# [Exercise]
Answer with a single number stating how many lines of the entries below include the string "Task".

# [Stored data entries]
<<<<
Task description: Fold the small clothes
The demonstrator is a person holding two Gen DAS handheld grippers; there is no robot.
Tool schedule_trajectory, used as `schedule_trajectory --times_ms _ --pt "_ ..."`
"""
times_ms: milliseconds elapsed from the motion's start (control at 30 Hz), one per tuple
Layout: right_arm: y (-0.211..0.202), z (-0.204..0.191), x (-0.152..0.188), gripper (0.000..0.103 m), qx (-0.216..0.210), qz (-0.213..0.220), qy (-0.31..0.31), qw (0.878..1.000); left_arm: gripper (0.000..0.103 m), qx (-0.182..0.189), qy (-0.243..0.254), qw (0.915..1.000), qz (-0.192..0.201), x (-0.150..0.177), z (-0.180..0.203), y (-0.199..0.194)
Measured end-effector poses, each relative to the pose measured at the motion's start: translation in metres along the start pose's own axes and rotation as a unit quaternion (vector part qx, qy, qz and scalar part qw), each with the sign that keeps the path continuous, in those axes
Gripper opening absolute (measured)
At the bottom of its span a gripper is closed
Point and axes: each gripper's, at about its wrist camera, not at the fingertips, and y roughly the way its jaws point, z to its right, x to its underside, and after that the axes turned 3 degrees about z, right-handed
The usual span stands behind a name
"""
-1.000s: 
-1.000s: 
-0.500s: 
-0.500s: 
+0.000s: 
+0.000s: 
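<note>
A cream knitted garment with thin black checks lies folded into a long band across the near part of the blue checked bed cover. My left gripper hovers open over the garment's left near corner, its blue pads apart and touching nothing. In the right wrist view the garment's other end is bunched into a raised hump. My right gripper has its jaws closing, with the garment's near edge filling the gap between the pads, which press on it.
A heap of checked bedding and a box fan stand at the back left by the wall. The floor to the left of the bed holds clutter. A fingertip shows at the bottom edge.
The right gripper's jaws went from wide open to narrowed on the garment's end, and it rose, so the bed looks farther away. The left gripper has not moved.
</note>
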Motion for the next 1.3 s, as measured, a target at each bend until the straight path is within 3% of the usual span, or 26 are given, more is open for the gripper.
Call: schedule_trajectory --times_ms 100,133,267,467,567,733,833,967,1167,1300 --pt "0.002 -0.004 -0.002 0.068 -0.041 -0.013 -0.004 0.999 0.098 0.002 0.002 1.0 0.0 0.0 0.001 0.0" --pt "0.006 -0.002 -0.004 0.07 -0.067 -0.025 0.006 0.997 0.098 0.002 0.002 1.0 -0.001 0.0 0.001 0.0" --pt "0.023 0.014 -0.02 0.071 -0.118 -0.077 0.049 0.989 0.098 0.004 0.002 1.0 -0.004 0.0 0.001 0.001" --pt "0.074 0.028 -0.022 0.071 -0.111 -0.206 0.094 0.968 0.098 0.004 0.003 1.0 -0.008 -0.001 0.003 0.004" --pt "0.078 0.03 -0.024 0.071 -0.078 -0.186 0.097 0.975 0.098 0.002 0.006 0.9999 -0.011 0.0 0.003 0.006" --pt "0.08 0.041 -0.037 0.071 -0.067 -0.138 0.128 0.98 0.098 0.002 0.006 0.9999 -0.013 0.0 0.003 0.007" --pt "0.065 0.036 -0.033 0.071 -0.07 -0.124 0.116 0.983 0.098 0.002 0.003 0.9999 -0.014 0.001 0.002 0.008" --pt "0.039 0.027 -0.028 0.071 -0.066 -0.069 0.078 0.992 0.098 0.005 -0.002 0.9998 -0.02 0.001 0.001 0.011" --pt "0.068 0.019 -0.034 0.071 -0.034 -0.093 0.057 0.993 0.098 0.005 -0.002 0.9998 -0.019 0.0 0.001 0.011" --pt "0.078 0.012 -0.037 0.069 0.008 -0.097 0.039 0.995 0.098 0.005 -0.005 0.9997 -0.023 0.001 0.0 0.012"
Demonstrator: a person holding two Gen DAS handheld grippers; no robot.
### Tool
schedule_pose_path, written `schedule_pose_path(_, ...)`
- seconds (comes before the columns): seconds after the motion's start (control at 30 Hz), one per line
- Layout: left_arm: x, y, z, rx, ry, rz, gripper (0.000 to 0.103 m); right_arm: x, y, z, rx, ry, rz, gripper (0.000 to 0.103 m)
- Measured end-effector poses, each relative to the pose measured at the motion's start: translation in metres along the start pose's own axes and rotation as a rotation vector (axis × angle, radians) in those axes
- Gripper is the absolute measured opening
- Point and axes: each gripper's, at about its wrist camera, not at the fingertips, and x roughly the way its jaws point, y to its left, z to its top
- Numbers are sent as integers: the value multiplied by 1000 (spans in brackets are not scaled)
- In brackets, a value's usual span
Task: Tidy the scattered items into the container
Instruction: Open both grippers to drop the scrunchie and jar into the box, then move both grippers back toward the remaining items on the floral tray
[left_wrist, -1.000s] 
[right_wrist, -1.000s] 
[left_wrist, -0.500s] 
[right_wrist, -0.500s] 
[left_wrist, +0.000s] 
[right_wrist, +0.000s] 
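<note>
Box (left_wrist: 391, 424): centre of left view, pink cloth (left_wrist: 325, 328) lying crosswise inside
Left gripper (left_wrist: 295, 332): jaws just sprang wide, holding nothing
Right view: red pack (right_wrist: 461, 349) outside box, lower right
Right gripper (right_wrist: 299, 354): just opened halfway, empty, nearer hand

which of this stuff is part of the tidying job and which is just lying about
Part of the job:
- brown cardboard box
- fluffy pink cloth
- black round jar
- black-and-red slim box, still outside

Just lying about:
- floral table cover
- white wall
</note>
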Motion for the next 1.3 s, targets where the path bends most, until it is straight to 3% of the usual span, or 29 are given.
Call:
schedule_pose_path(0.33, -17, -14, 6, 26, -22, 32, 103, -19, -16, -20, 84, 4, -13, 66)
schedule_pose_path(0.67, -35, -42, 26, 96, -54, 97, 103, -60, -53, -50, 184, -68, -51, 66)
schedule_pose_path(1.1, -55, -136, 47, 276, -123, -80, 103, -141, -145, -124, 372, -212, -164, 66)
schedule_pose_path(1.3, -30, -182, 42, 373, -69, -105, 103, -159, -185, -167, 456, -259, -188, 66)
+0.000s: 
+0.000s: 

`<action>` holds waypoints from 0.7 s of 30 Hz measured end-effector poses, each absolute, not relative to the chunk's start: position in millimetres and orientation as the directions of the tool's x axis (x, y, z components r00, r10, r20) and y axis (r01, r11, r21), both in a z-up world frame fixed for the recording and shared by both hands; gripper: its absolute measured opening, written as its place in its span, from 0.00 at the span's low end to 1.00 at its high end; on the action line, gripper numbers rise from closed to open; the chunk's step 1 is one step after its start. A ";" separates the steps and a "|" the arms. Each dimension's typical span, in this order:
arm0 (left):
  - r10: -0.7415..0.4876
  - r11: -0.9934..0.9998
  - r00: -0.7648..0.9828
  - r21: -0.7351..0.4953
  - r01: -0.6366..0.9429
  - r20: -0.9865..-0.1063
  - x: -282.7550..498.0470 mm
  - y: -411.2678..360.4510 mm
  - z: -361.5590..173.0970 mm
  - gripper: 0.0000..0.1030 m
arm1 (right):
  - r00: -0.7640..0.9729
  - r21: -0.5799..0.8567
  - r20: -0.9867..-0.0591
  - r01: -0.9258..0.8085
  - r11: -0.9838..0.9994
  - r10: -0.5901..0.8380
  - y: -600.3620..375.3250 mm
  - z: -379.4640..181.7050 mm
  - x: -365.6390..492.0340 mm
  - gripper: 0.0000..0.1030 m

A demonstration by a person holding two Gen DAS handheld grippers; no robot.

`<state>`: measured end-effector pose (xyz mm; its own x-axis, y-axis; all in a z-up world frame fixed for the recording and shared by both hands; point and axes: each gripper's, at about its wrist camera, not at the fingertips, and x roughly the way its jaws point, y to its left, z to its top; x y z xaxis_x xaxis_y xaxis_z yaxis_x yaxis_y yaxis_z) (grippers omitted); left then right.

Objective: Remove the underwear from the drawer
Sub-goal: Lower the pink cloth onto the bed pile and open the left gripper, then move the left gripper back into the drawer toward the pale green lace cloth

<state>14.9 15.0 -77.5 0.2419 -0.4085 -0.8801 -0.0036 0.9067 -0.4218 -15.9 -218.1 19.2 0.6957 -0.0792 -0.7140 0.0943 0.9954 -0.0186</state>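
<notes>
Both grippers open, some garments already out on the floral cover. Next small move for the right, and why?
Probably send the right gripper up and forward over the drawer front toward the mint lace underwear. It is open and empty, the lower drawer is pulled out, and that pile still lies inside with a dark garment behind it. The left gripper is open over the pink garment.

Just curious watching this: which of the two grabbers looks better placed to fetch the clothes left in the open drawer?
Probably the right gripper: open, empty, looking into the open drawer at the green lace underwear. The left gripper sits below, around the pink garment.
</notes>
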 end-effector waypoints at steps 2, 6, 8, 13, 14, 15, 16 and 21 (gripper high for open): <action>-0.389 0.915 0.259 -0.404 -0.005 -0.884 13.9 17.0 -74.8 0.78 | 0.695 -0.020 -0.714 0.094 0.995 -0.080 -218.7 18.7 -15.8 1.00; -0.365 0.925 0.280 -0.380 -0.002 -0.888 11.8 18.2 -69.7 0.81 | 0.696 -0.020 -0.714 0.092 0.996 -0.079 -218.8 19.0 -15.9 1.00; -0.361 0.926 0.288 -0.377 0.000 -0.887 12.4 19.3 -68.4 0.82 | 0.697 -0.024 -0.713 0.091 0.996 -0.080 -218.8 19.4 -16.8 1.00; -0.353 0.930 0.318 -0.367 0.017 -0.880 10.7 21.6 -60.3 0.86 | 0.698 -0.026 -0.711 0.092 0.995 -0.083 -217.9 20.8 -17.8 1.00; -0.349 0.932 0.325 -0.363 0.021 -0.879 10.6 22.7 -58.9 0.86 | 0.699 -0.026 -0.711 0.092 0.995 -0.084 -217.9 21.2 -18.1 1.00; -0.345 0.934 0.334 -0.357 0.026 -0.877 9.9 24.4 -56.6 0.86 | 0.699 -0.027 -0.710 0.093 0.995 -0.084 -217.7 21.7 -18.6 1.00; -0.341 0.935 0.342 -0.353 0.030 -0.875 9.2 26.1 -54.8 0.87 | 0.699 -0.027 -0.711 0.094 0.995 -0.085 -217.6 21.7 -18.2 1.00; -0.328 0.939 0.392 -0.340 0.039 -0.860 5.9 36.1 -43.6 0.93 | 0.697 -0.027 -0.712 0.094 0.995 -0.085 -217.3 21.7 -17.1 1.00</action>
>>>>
# [Solution to the exercise]
2